Pablo Ortiz reports for El Deber:
Two babies are born where there was repression
It rains and the news has spread in the three huts of Altamira: a woman has come with birth pangs and may give birth at anytime. It rains and Carolina Moye is lying on a double bed, the unique space of this ‘pahuichi’ [hut] three by four meters in which there are no boxes, gallons or stacked chairs. Carolina does not moan, nor complains, but is now about to deliver. Surrounded by her sister Adriana and Viviana Flores, Maricruz Torrico and Zulema Espinosa nursing students.
It was already raining when Carolina began to feel the pains of childbirth. It was 10:00 and the ‘surazo’ [cold weather front that comes from the South Pole] began to whip the column, which took three hours marching to cover the 23 kilometers that separate Embocada from Altamira.
In the kitchen of Altamira there is already a pot on the fire and wet firewood leaves a pungent odor that impregnates clothing and gives Nazaret Flores watery eyes, while she slices bananas to thicken the soup. Nazaret is happy at the news, and recalling, she could well be there in that bed about to give birth. Eight months ago, in this place, Nazaret was kicked in the belly by a few policemen for not climbing faster to a pickup truck. Nazaret was interned for a curettage in Chuspipata, but lost her baby here at Chaparina. “Because of that, I’m never going to forgive this Government”, she said.
It rains and the air has begun to cool down. From behind the black mat hears the voice of Viviana: “already born, I need a diaper”.
Suddenly, a voice comes from the hut asking more skirts and another cover: “Comes another”.

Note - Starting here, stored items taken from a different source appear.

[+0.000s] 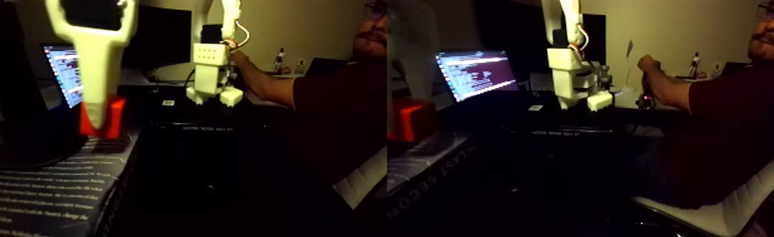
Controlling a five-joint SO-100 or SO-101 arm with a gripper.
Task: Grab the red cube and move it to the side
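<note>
The red cube (115, 120) is at the far edge of a printed black box (33, 195) in the left half of the fixed view, and again at the left edge of the right half (414, 120). My white gripper (98, 123) hangs close to the camera. One broad finger (99, 75) lies across the cube's near face, its tip at the cube's lower part. The other finger is hidden behind the cube, so the grip itself does not show. Whether the cube rests on the box or hangs just above it is unclear.
A second white arm (212, 75) stands on the dark desk behind, with a person's hand (241, 60) at it. An open laptop (477, 72) glows on the desk. The person sits on a white chair (720, 208) at the right.
</note>
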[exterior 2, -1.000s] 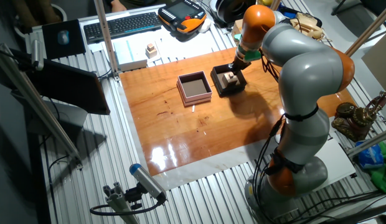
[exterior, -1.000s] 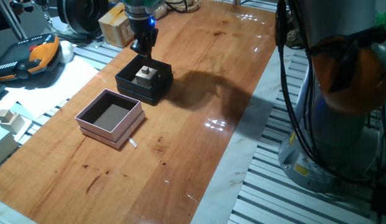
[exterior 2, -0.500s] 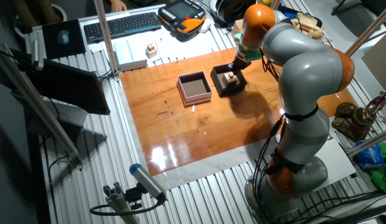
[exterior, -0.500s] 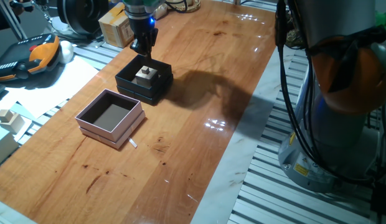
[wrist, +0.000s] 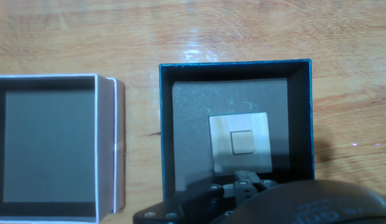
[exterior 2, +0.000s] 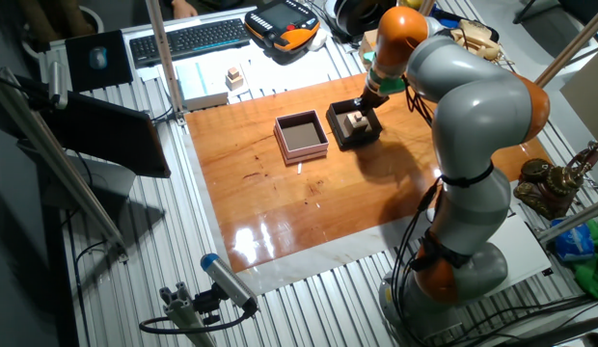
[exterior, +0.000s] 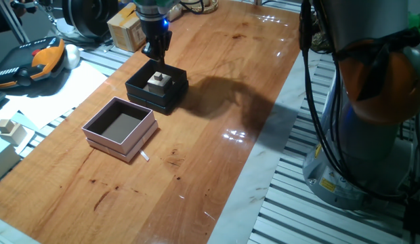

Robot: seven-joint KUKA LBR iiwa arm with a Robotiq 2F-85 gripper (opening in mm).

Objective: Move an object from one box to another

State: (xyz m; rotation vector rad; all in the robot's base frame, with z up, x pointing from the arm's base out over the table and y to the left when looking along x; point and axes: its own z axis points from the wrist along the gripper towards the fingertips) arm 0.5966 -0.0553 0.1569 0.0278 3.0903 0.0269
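Note:
The small pale wooden cube [exterior: 156, 80] [exterior 2: 356, 121] [wrist: 242, 142] rests on the pale inner floor of the black box [exterior: 171, 100] [exterior 2: 339, 132] [wrist: 236, 70]. My gripper [exterior: 156, 51] [exterior 2: 362, 100] [wrist: 249, 182] hangs just above the box's far rim, beside and above the cube, not touching it. Its fingers look pressed together, shut, with nothing between them. The pink box [exterior: 119, 146] [exterior 2: 280, 141] [wrist: 106, 143] with its dark inside stands close beside the black box and holds nothing.
A pair of pale wooden blocks [exterior: 7, 129] [exterior 2: 234, 75] lies off the wooden tabletop. An orange-and-black pendant [exterior: 40, 59], a keyboard [exterior 2: 188, 39] and a cardboard box [exterior: 125, 28] sit past the table's edge. The arm's base [exterior 2: 453, 260] stands at the table's side.

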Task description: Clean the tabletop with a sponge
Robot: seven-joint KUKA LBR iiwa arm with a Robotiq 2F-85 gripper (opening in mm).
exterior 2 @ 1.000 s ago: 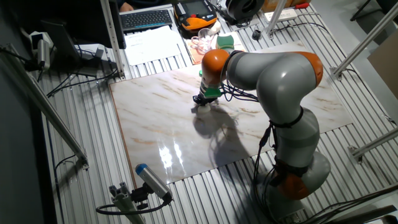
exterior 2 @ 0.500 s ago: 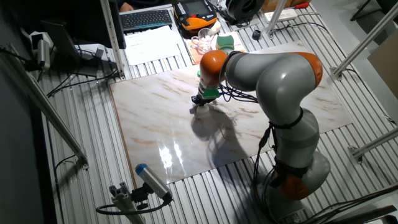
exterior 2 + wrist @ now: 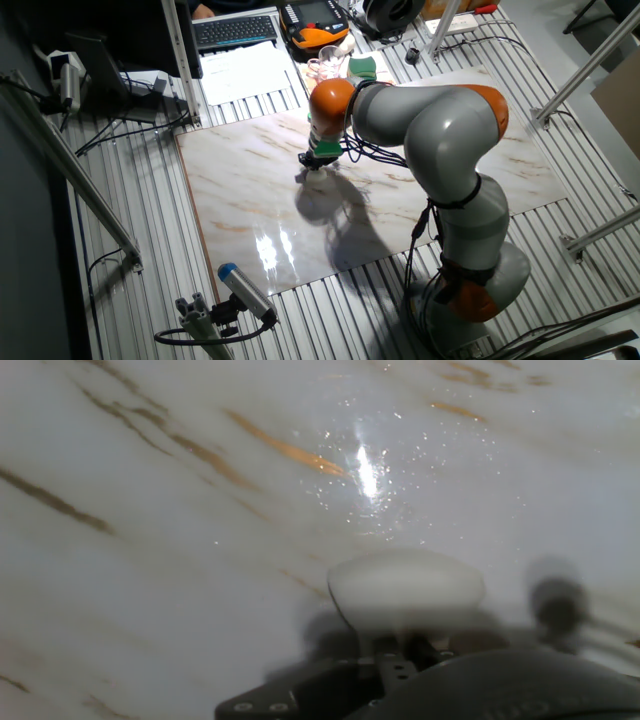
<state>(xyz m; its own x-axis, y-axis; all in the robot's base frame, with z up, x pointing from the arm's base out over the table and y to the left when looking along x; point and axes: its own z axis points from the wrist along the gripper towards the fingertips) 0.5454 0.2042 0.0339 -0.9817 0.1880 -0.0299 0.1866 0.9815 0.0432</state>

The second child was smaller and more skinny and will be 19 minutes younger than his brother. Both can boast that they have been hardened from conception. Carolina was eight months pregnant, so both were conceived in one of the tents at the 8th March, shortly before the suppression of Chaparina.
Minutes go by and concern grows. Carolina can not expel the placentas. She is tired and still losing blood. There is only a solution: take her to Yucumo. Bertha Bejarano, President of the March, is afraid that they do not receive her [as there are people against the protest-walk], but there is no time for fear. If Carolina does not receive aid soon, she may die. Two men pick her up and take it to a van which in 10 minutes takes her to the door of the hospital of Yucumo.
Doctors and nurses move fast. Carolina is carried to the maternity ward in a wheelchair and is soon lying down, wrapped in two quilts. She says that they don’t know yet what names to give [to the twins]. Everyone wants them to be called Isiboro and Sécure. Carolina smiles, but not accede to the request. She may decide on the names today, or perhaps wait until reaching La Paz.
On the day
Hold on. Altamira will be the headquarters of the March until Monday 28th. Today the column will move 500 meters that separate the stay of the San Lorenzo bridge, where eight months ago were outraged by the police. There they will wait for the Government, though they know that no one will come.
Cabildo. The allied to the Government could not do a cabildo in San Borja. Rain made the road impassable so they could not entail Yucumo settlers to the city. They rescheduled for May 30th.
Tension. Not yet defined what will happen when the March attempt to traverse Yucumo. In theory, yesterday there was a stoppage at that location, but it was not enforced given that all businesses remained open. Still not sure if they will block or will let them pass. Today, it is expected the reinstatement of Adolfo Chávez, President of the Cidob, coming back from Ecuador.
The struggle goes on but with TWO need fighters!!! my support to TIPNIS people in their rightful claim over their territory and their fight for our National Parks integrity!!